サッカーボールを蹴るように、全力の蹴りを彼の脇腹におみまいした。
するとどうだろうか。

「え…?」

あたしの蹴りを食らった男は文字通り吹き飛んだのだ。
空中へと投げ出され、さらにはその勢いは弱まることなく、

「ぐぎゃあ!!」

ビルの壁に叩きつけられ、磔にされたかのようになってしまった。
いや、確かにブッ飛べとは言ったがあれはあくまで例えであって…。

「ば、バケモンだ!!」
「逃げろォ!殺される!!」

他の仲間達はあたしのその一部始終を見て完全にビビり、慌てふためきながら逃げていく。

「…。」

ここであたしは、物陰からひっそりと顔を覗かせる香子と目があった。
まさか…。

「…!」

ドヤ顔でグッと親指を立てる香子。
そう、つまりそういうことね。
じゃあちょっとやってみたいことがある。

「二度と襲えないようにしてやる。」

手のひらサイズの石を手に取り、投球のフォームをとる。
片足を高く上げ、力を込めて握られた石をブン投げた。

石はカーブし、目標めがけ飛んでいく。
狙いはもちろん、逃げていく追い剥ぎ共。
しかし石は奴らのすぐ後ろに落ちる。
惜しい?違う。

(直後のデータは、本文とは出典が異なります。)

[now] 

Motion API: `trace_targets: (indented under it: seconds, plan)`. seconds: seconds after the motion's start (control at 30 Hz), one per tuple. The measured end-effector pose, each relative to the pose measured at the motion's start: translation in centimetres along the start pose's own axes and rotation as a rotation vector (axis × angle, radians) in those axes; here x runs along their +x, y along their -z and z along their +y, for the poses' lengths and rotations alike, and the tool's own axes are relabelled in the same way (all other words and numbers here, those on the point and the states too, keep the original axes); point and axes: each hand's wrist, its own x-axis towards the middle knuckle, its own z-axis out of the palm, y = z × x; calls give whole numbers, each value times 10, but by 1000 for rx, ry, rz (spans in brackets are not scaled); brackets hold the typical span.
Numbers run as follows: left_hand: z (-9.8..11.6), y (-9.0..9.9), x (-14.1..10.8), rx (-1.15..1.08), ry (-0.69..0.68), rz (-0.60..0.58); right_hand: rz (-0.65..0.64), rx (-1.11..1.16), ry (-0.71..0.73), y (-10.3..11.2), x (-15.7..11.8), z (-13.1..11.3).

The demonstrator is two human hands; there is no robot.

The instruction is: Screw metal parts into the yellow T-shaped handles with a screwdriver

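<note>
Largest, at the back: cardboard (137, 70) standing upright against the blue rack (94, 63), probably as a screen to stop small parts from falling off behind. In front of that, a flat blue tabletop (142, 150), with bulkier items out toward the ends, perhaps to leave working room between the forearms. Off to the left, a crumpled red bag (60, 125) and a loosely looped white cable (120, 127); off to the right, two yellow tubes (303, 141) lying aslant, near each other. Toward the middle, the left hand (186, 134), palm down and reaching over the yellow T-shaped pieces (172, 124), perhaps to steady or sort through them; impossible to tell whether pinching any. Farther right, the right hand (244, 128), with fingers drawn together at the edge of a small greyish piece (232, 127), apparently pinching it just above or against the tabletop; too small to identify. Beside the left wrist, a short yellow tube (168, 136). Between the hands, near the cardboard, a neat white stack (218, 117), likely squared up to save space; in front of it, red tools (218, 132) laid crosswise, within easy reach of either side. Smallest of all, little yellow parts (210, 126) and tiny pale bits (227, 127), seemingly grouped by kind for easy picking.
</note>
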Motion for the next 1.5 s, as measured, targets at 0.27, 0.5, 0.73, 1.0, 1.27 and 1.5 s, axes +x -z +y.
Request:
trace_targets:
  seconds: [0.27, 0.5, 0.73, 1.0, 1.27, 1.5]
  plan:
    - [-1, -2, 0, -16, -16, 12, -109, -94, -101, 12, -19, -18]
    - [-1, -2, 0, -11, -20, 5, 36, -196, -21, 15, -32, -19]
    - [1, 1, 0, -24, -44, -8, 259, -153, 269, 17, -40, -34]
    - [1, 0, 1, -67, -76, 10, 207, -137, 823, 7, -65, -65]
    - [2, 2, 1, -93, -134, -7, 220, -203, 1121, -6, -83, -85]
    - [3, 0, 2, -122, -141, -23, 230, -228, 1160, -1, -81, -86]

狙い通りだ。
落ちた石にはまだ勢いが残っている。
地面にぶつかって跳ね返り、そして…

「うごぉ!?」

追い剥ぎの股にクリーンヒットした。

「お…おごおおおお…!!」

呻き声を上げ、その場にうずくまったまま動かなくなる追い剥ぎのリーダー格らしき男。
それでもう…アレは使い物にならなくなっただろう。
だがそれだけで許すほどあたしは優しくない。
あたしを…そして何よりも香子を襲おうとしたんだ。
その罪は、あまりに重い。

「おまけだ!遠慮しないで全部受け取れェ!!」

いくつかの石をまとめて投げ上げ、蹴り飛ばす。
奴らとの距離は20メートル以上あったものの蹴飛ばした石は全て追い剥ぎの股間に命中。振り返ってくれた分当てやすくなって助かった。

「あ、あいつ…何者なんだ…ァ!?」

股間をおさえてうずくまりながら、一人の追い剥ぎが絞り出すような声で問う。

「あたしィ?あたしが誰か知りたいって!?」

あたし自身を恥ずかしがる必要はない。堂々と名乗らせてもらおう。

「ただのレズだよ!」
「お…お前のようなレズが…いて…たまるか…!」

男は最後にそう言い捨て、あまりの痛さにその意識を手放した。

?

「いやースカッとした!」

追い剥ぎを撃退し、大事なものを使い物にならなくしてやりあたしはものすごく清々しい気分で歩いていた。